Svuotano una casa ma la proprietaria li fa subito arrestare

19 Giugno 2014

Due campani bloccati dai carabinieri per furto aggravato mentre tentavano la fuga a Marina di Città Sant’Angelo

MONTESILVANO. Hanno divelto il portone d’ingresso e dopo essersi introdotti in un appartamento al terzo piano hanno cominciato a rubare tutto quello che c'era all'interno.
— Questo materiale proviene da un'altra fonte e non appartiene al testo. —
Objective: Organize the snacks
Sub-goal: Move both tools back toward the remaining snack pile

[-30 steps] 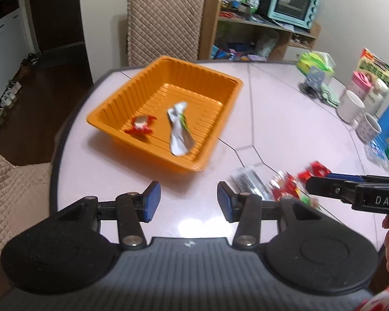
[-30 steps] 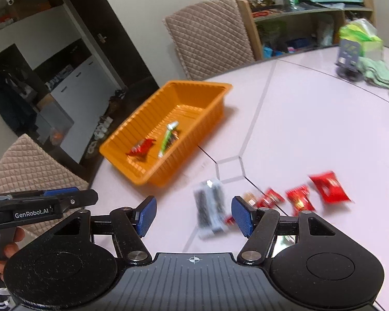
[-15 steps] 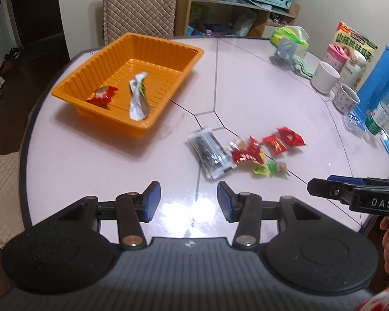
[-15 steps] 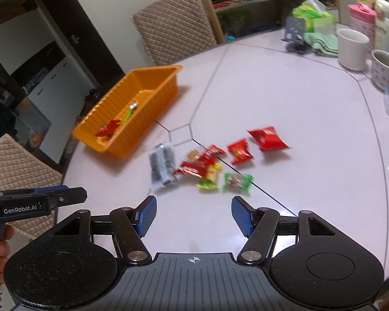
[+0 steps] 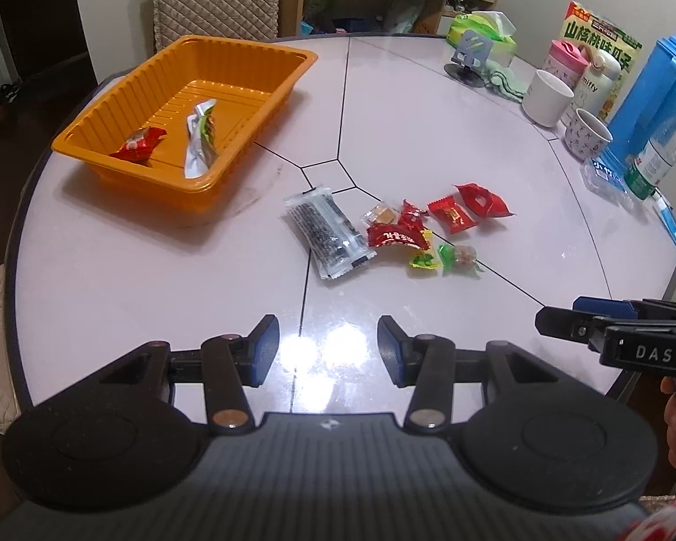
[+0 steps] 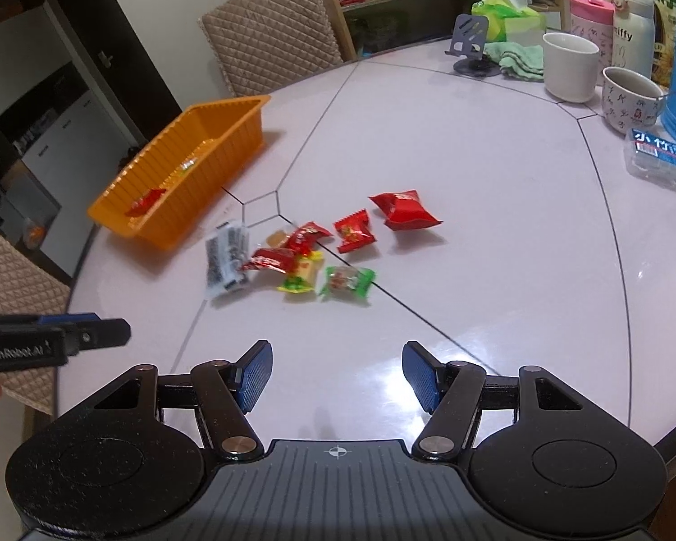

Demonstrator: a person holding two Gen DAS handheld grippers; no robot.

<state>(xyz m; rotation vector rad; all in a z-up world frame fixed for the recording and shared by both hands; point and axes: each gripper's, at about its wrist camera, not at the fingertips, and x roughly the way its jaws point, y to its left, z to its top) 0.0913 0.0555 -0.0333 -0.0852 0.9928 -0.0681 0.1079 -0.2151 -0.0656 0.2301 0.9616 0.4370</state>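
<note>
left claw [image 5: 328,349]: jaws partly apart, nothing between the blue pads, hanging over bare worktop [image 5: 112,270] at the near edge
right claw [image 6: 337,374]: a bit wider than the left one, also empty, touching nothing; it shows at the right edge of the left view too
loose snacks: little pile mid-worktop, well ahead of both claws. A long black-speckled packet [image 5: 328,231], a red wrapper [image 5: 394,236] with white characters I can't make out, a caramel-coloured sweet [image 5: 380,215], two more small red packets, a bigger red pouch [image 5: 481,200], a yellow one [image 5: 425,260] and a green one [image 5: 459,260]
orange tray [image 5: 266,52]: off to the left of the pile, already holding a red packet [image 5: 139,148] and a silver-and-green packet [image 5: 199,137]
writing: "DAS" on the right claw's body, "GenRobot.AI" on the left one's, "miffy" on the white flask [image 6: 632,29], Chinese characters on the snack box [image 5: 601,40] at the back
other stuff: white mug [image 5: 545,97], patterned cup [image 5: 586,134], blue jug [image 5: 653,94] along the right side
vs a second ago: both views were aimed more at the tray then, with the loose pile down near the claws. Now the whole pile sits in the middle of both views. Jaw gaps look the same.
</note>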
Ma la solerzia della proprietaria della casa che, dopo essersi accorta di quanto stesse accadendo all'interno delle sue mura domestiche, ha tempestivamente chiamato il 112 e allertato i carabinieri della compagnia di Montesilvano, ha permesso di far arrestare i due ladri e di recuperare tutti gli oggetti trafugati.
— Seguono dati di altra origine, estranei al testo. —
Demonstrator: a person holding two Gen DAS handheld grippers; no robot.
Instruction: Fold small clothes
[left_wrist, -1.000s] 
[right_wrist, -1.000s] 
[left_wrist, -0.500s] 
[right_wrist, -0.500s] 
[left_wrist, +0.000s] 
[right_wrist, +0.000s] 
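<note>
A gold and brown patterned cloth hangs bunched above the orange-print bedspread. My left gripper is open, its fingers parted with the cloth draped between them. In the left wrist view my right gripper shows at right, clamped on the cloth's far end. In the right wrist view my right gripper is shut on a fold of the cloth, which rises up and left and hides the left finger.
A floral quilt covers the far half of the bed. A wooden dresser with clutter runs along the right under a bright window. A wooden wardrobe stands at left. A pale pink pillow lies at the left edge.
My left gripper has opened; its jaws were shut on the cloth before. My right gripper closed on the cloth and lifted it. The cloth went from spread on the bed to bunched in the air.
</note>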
Le manette sono così scattate, dopo l'arresto in flagranza di reato di furto aggravato in abitazione in concorso, ai polsi di due campani: Vincenzo De Clemente, 42 anni nato a Napoli, e Raffaele Guida, di 41, sempre originario del Napoletano, entrambi già noti alle forze dell'ordine dell'area campana visto che alle spalle hanno un nutrito curriculum con numerosi precedenti penali per svariati reati.

Gli uomini dell'Arma, agli ordini del tenente Christian Petruzzella, dopo la chiamata della proprietaria dell'immobile, sono entrati in azione alle due della notte, tra martedì e ieri, riuscendo a intercettare, giusto in tempo, i due malviventi che sono stati fermati e tratti in arresto mentre stavano tentando una fuga a piedi nella zona di Marina di Città Sant'Angelo, in una zona non distante dall'appartamento svaligiato pochi minuti prima.

Una volta che si sono resi conto dell'arrivo delle forze dell'ordine, per fuggire i due malviventi si sono arrampicati alla canalina del gas esterna del palazzo. Dentro la casa, i due campani avevano rubato e portato via vari capi d'abbigliamento e calzature di marca, oltre a un videogioco portatile.

In totale, il valore di questa merce ammontava a oltre mille euro. Tutti gli oggetti sono stati immediatamente recuperati dai carabinieri e restituiti alla proprietaria della casa. Nel corso della perquisizione i due sono stati trovati in possesso anche di un grande cacciavite, di un paio di guanti e di una torcia, attrezzi che secondo gli investigatori sarebbero stati usati nel furto .

Entrambi, già ieri, sono comparsi davanti al giudice con rito direttissimo. (l.z.)